Please write out exactly the lines from the opening of the listing through the line that holds "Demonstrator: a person", including both, and nothing else; no pictures.

<<<<

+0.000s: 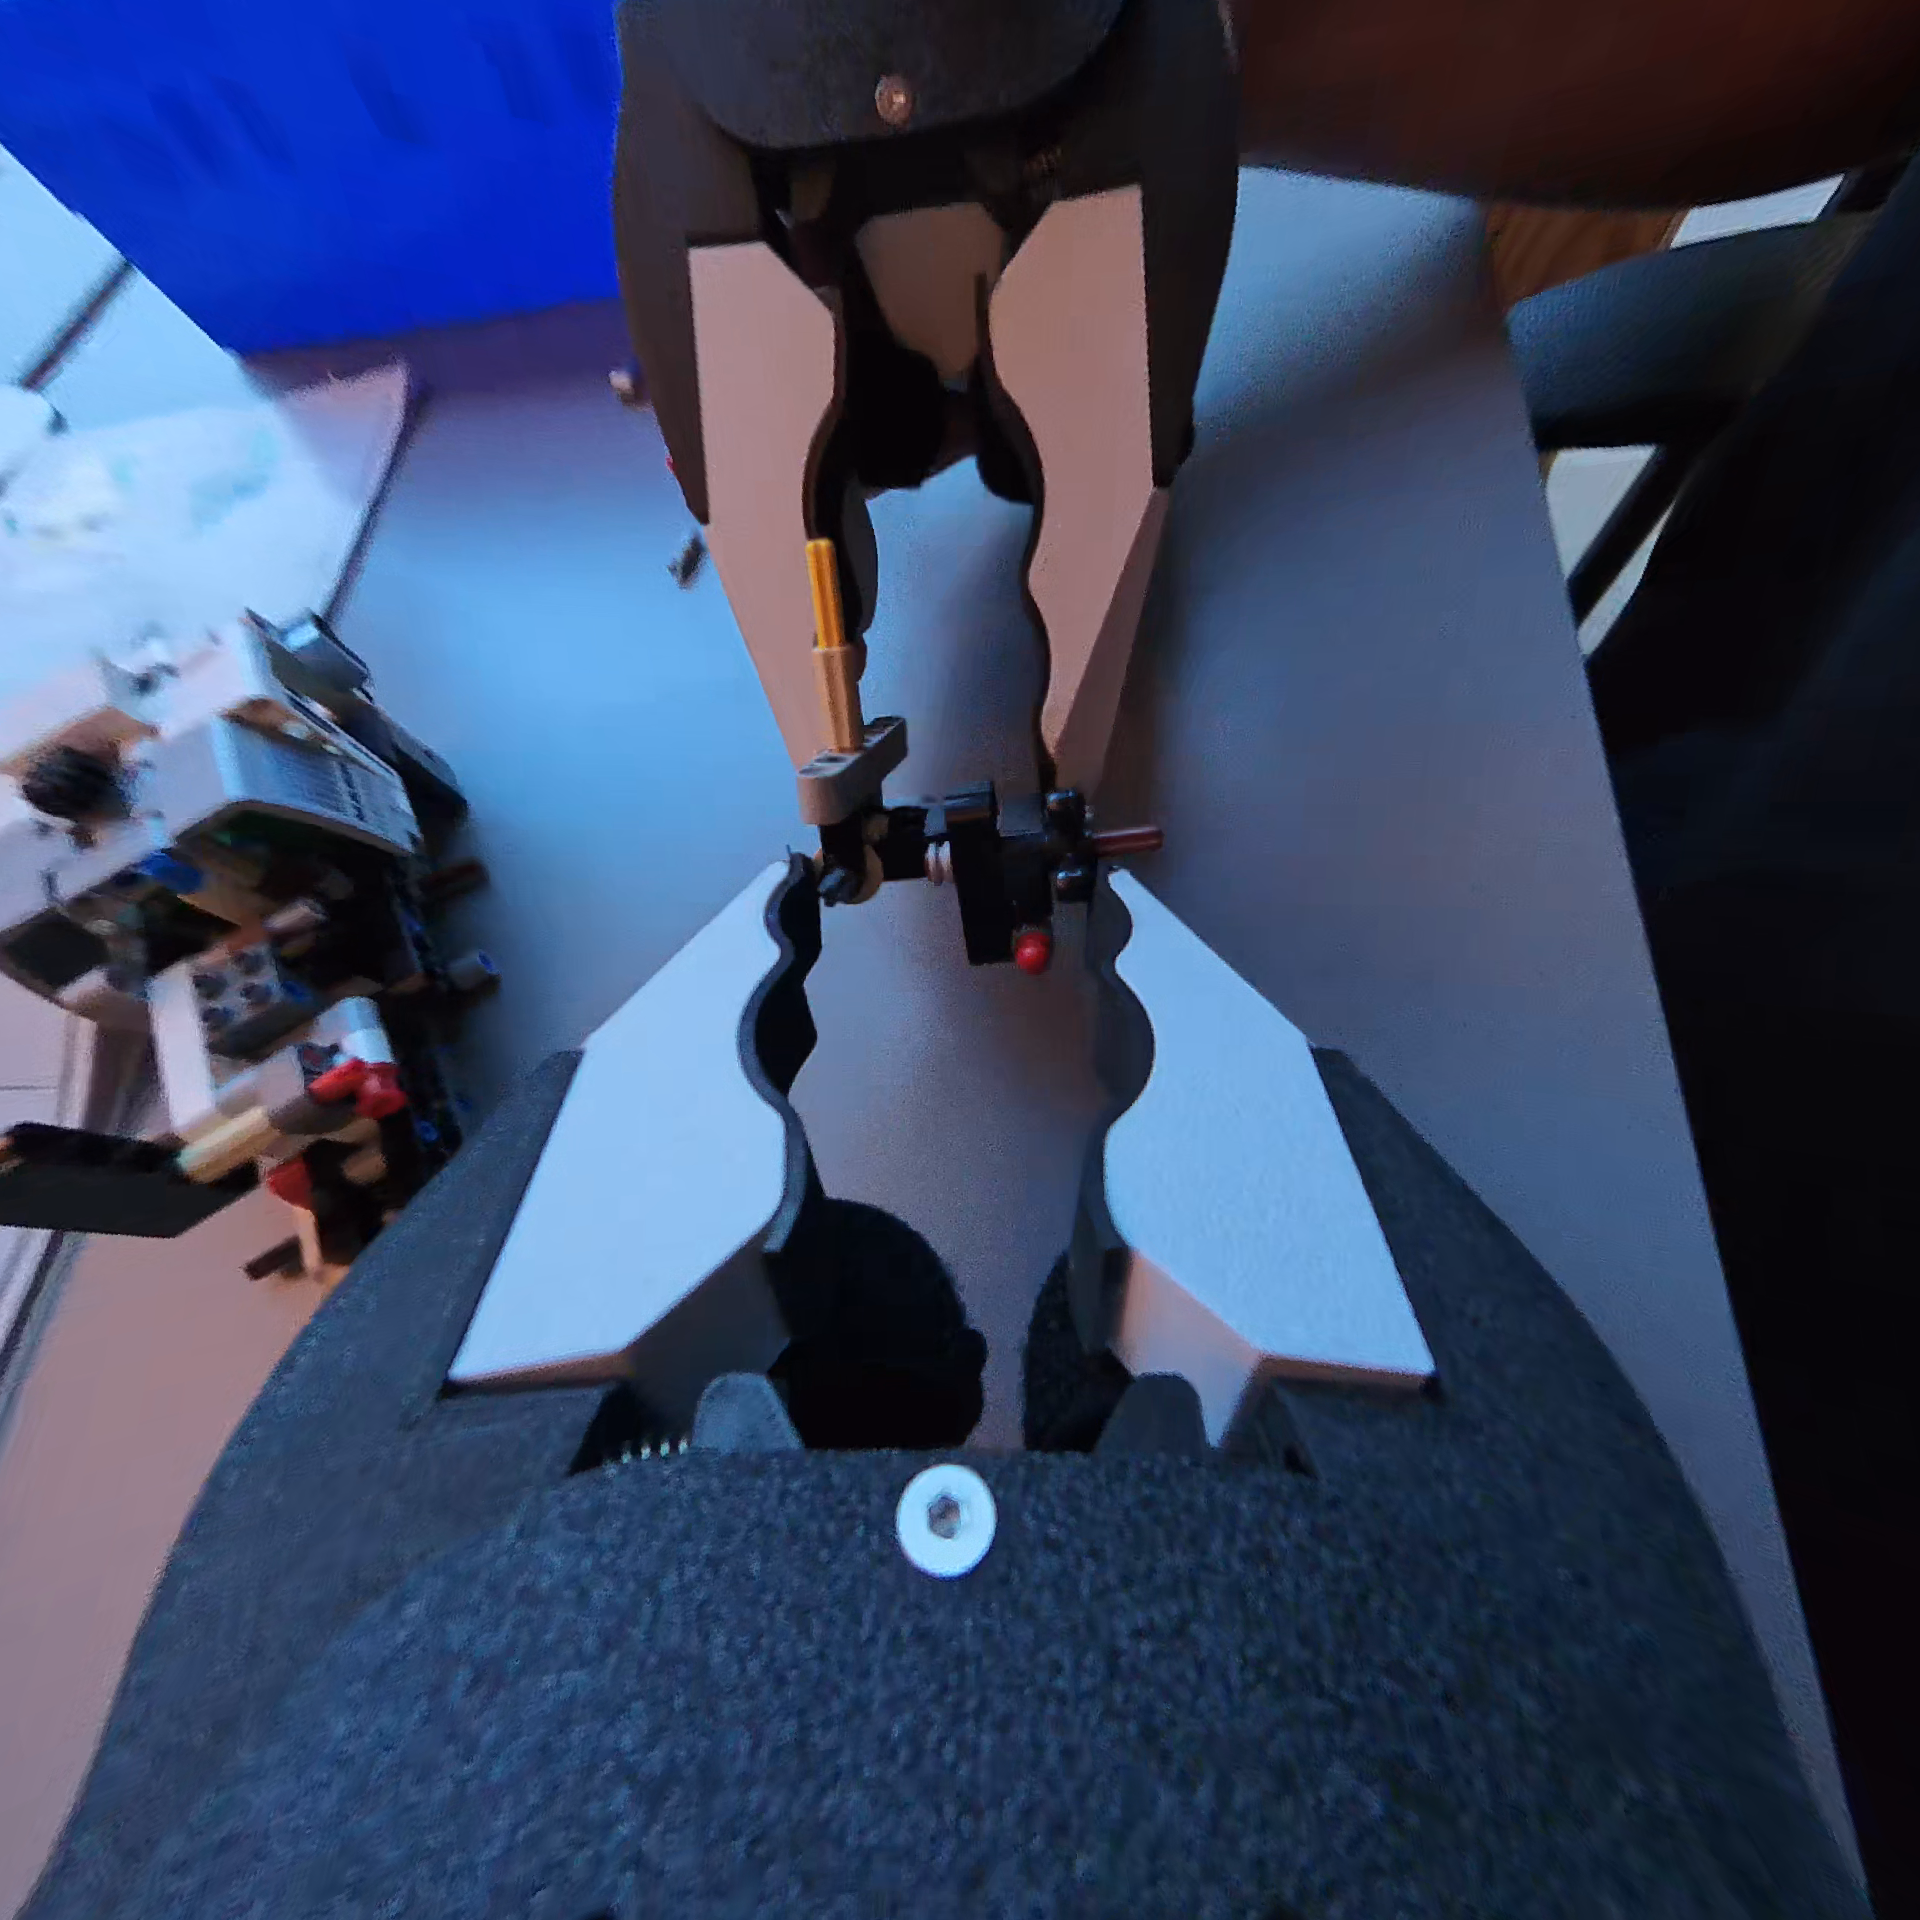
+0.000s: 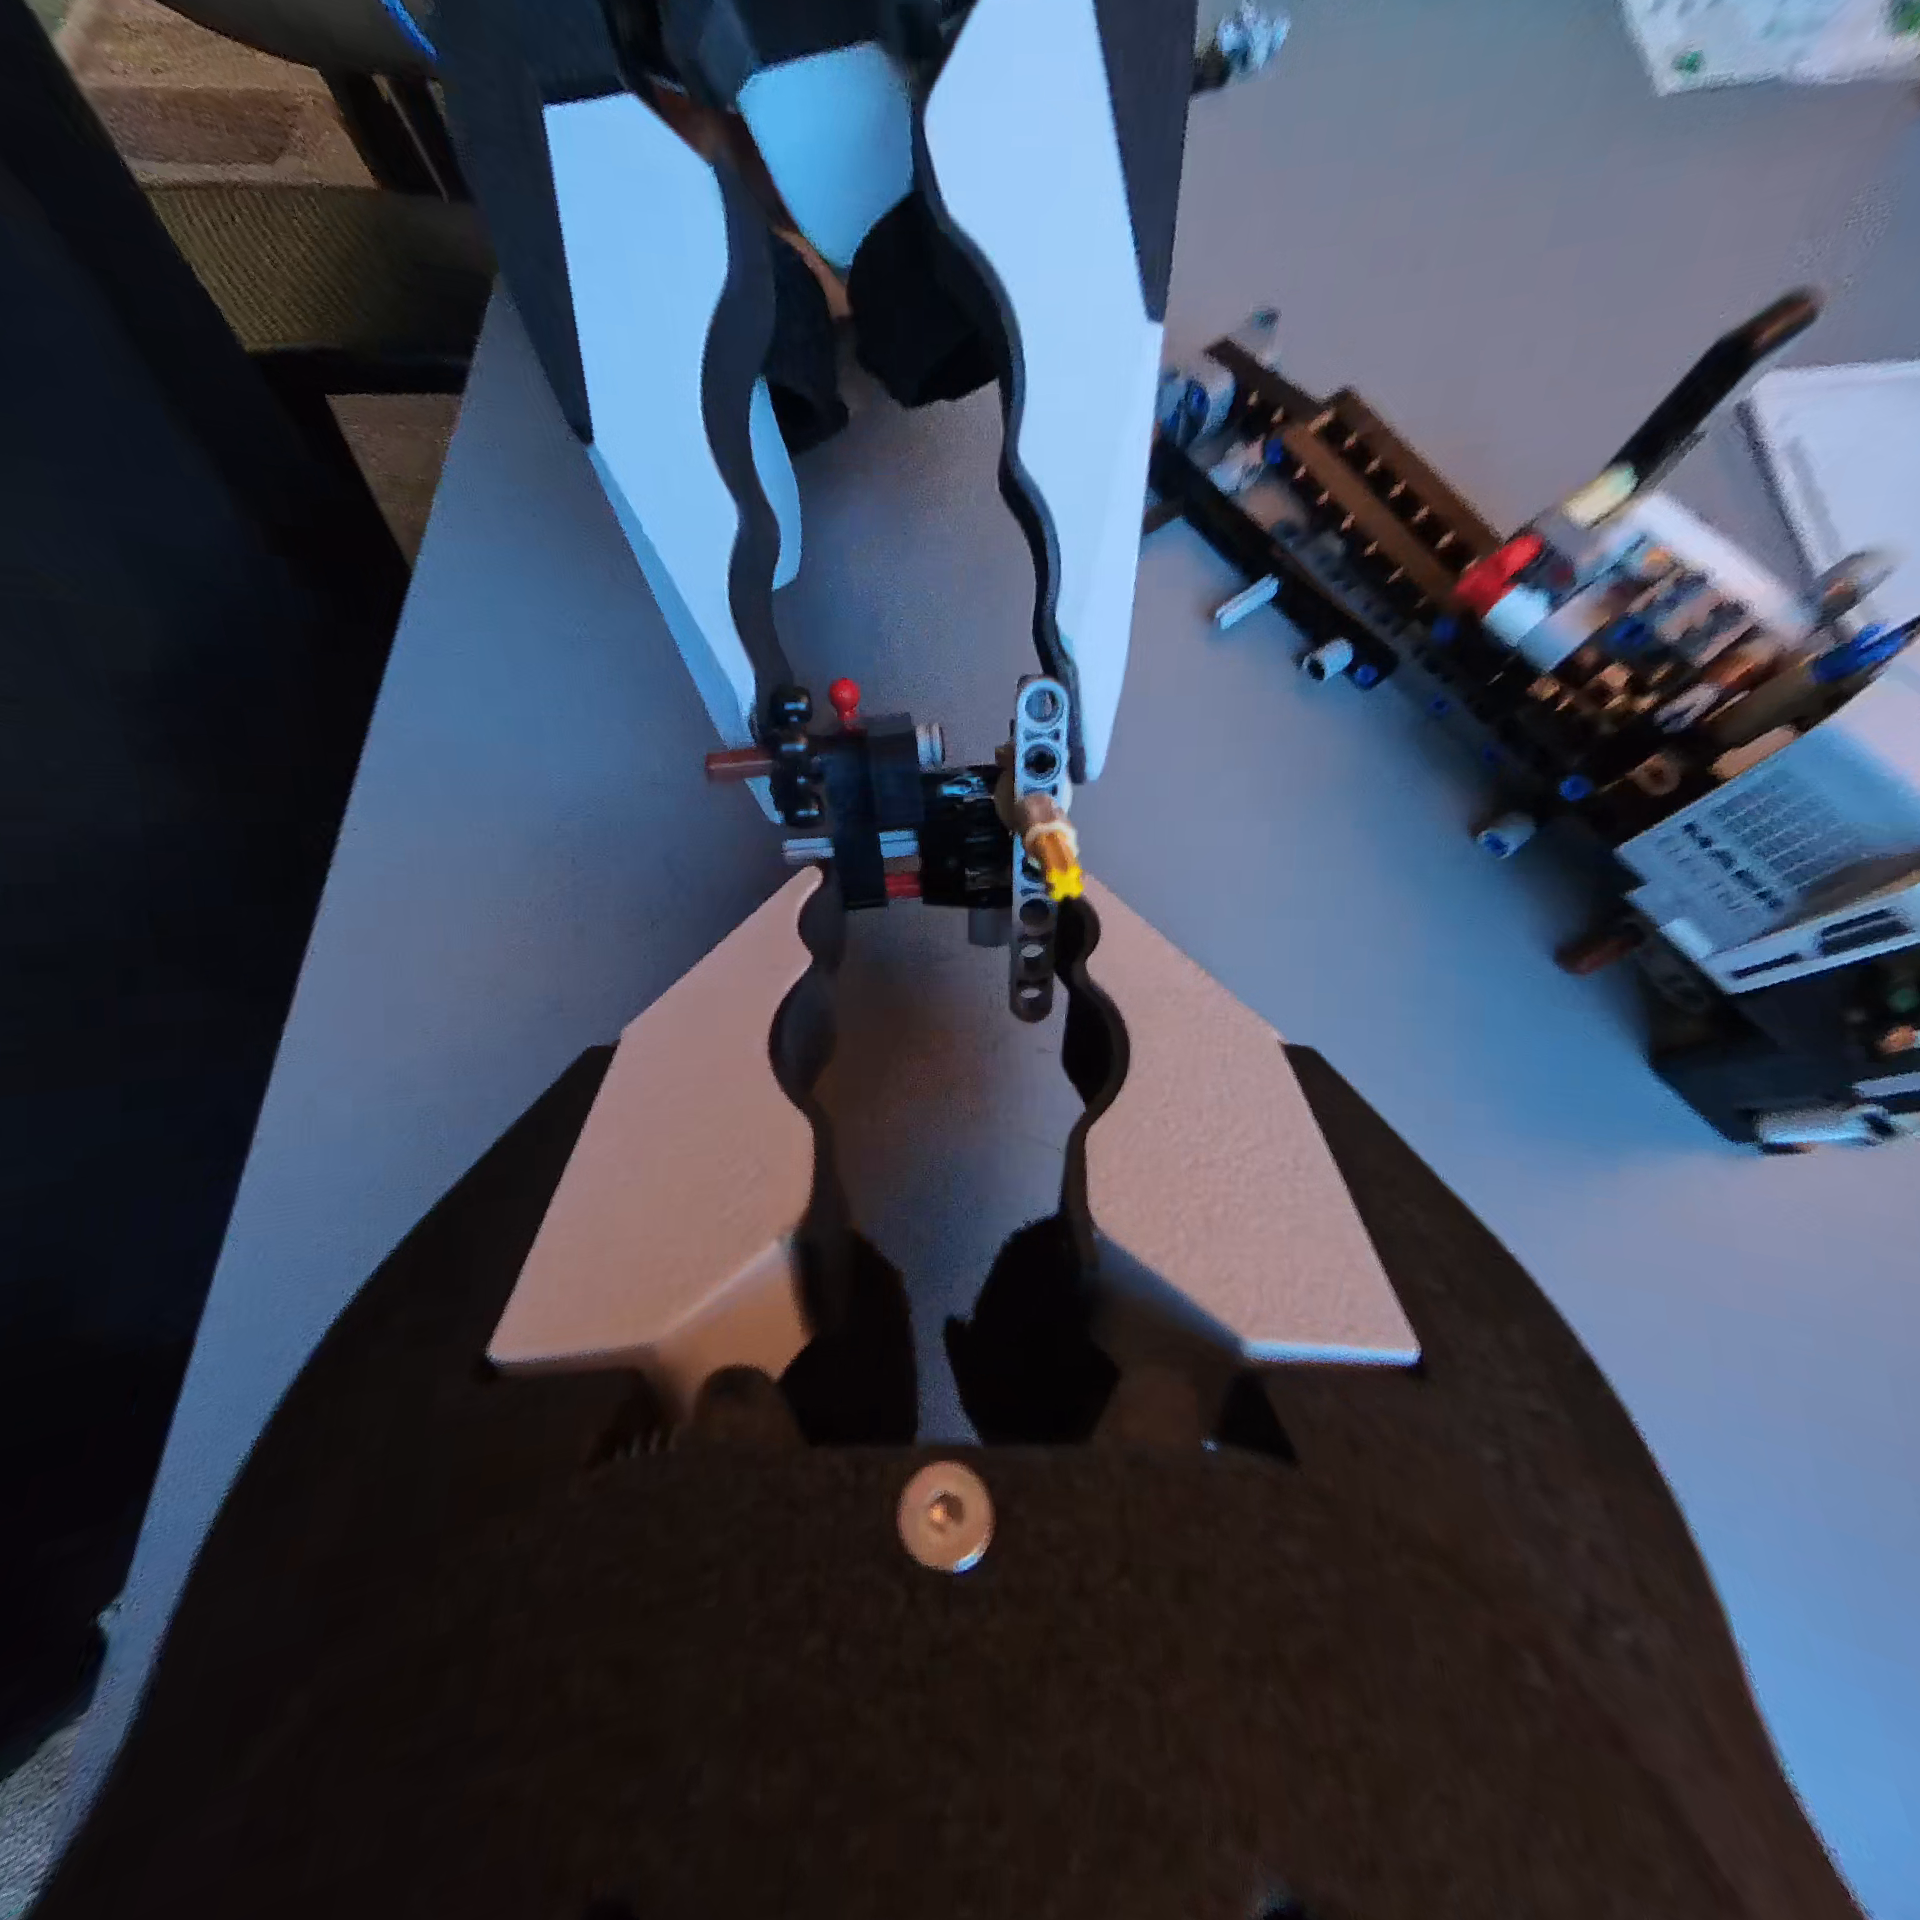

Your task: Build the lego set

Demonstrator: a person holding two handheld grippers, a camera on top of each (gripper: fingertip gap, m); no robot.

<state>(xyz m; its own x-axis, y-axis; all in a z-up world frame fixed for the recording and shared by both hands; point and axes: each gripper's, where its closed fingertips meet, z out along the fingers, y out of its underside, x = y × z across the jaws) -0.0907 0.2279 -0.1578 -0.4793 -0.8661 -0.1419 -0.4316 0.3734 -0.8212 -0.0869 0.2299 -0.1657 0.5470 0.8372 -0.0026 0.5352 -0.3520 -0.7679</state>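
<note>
A small black lego assembly (image 1: 987, 852) with a grey beam (image 1: 852, 764), a yellow axle (image 1: 831, 623), a brown axle end (image 1: 1127, 840) and a red ball pin (image 1: 1031, 951) is held above the grey table. My left gripper (image 1: 954, 878) is closed on it from one side. My right gripper (image 1: 951, 764) faces it from the other side, its fingertips on the same assembly. In the right wrist view the assembly (image 2: 894, 821) sits between the right gripper (image 2: 951, 899) and the left gripper (image 2: 920, 748), with the yellow axle (image 2: 1055, 852) beside the right finger.
A large part-built lego model (image 2: 1558, 644) lies on the table (image 2: 1351, 1143) and also shows in the left wrist view (image 1: 291, 935). Loose small pieces (image 2: 1247, 603) lie next to it. A paper sheet (image 2: 1766, 42) lies at the far edge. A dark chair (image 1: 1714, 416) stands past the table edge. My left and right fingertips are right by each other.
</note>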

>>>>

- [EXERCISE OUTPUT]
+0.000s: 
+0.000s: 

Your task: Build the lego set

Demonstrator: a person holding two handheld grippers, a camera on top of each (gripper: fingertip gap, m); no robot.

Nothing else is needed to complete this exercise.